Mumsnet and Flora - in favour of consumer boycotts

We should note that we’ve no particular favourites in this race. Trans or anti-such, butter replacements or websites. We do insist though that this is how a liberal society works.

The makers of Flora face a furious backlash after the company stopped advertising on Mumsnet because campaigners claimed the parenting website was transphobic.

Mothers across Britain are now boycotting the firm that owns the margarine brand, which had responded to complaints by a 'handful' of transgender activists.

As we say, we’ve no specific rider in the race but this is how the sport should be conducted.

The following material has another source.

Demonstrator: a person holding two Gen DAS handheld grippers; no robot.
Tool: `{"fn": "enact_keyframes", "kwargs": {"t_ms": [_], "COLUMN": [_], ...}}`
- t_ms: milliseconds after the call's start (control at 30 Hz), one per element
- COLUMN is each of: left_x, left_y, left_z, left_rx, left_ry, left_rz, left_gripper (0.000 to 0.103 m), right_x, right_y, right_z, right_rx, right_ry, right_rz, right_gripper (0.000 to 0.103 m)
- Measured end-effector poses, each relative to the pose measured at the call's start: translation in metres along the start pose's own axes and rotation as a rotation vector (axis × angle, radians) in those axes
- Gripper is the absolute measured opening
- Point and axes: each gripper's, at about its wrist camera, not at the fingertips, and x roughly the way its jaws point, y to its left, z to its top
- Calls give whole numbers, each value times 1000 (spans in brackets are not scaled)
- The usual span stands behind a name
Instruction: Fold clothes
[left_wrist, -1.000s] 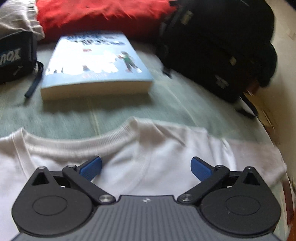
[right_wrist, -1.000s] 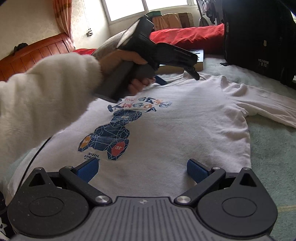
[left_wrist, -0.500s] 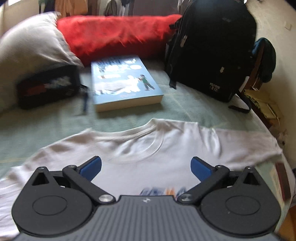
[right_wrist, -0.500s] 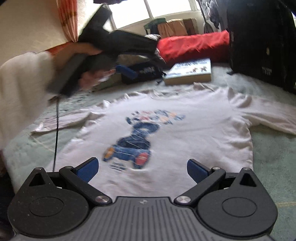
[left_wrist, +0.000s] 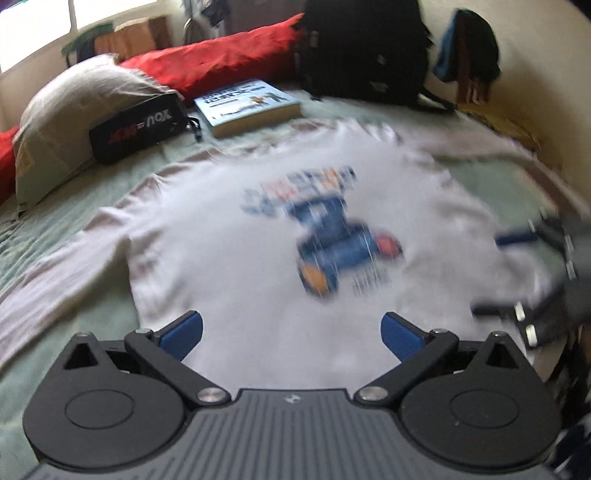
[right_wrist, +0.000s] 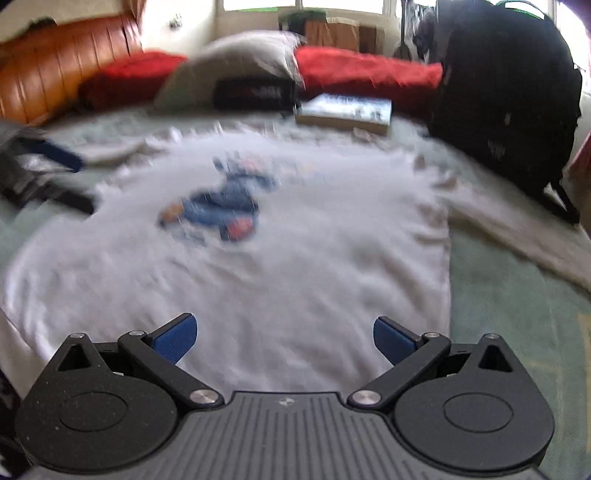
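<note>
Right now the white shirt (left_wrist: 229, 258) lies flat along the bed (left_wrist: 55, 229), collar away; both grippers, left (left_wrist: 291, 328) and right (right_wrist: 285, 334), hover wide open and empty over its hem.

The near half of the white long-sleeved shirt (left_wrist: 229, 258) lies flat and bare, open to approach from the front. Beyond its collar the way is crowded: a paperback book (left_wrist: 247, 107) just behind it, a black pouch (left_wrist: 138, 127) against a beige pillow (left_wrist: 70, 110), and a black backpack (right_wrist: 506, 96) standing beside the right sleeve.
</note>
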Motion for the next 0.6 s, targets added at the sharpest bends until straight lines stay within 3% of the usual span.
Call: {"fn": "enact_keyframes", "kwargs": {"t_ms": [67,167,400,600], "left_x": [0,3,-27,-48], "left_y": [-15,-24,-28,-22], "left_z": [-21,-45,-85,-76], "left_rx": [36,-10,-117,-78], "left_ry": [-24,7,-29,-74], "left_rz": [11,-9,0,5], "left_gripper": [102,102,102,102], "right_x": [3,1,-1,-3], "right_y": [1,-1,4,7], "right_z": [-8,-14,-23,-28], "right_rx": [2,35,59,68], "right_ry": [-19,-32,-53,-77], "right_rz": [-4,-8,-49,-73], "right_gripper": [103,103,103,103]}}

If you disagree with the morals, the stance, the activities or speech of some provider of whatever then you should indeed stop spending your money there. Mumsnet is a supplier of advertising services to Flora, if Upshot (the owners of Flora) disagree then they should cut off that cash spigot.

If the readers of Mumsnet disagree with Flora’s actions then they too should flash their cash according to their own moral take on the universe.

Consumer boycotts are an excellent thing. For they are exactly the exercise of the liberty that a market system gains us. Our money, our direction of it, is exactly what bends the surrounding world to our wishes. This is how we exercise our moral authority even - along with that tolerance of everyone else having exactly that same right.

This is true of the 1% of the population who flock to Fairtrade, the 20% who happily kill the High Street by shopping online. We not only can but should express our preferences by the way we deploy our assets.

Which is also, of course, why liberals are always in favour of markets. Any planned system requires a decision on those moral issues before the system can be deployed. Meaning, obviously enough, the imposition of moral choices on those without the power to influence the planning. Markets allow us all to pursue our own visions of the good life - liberals thus support that liberty to do exactly that.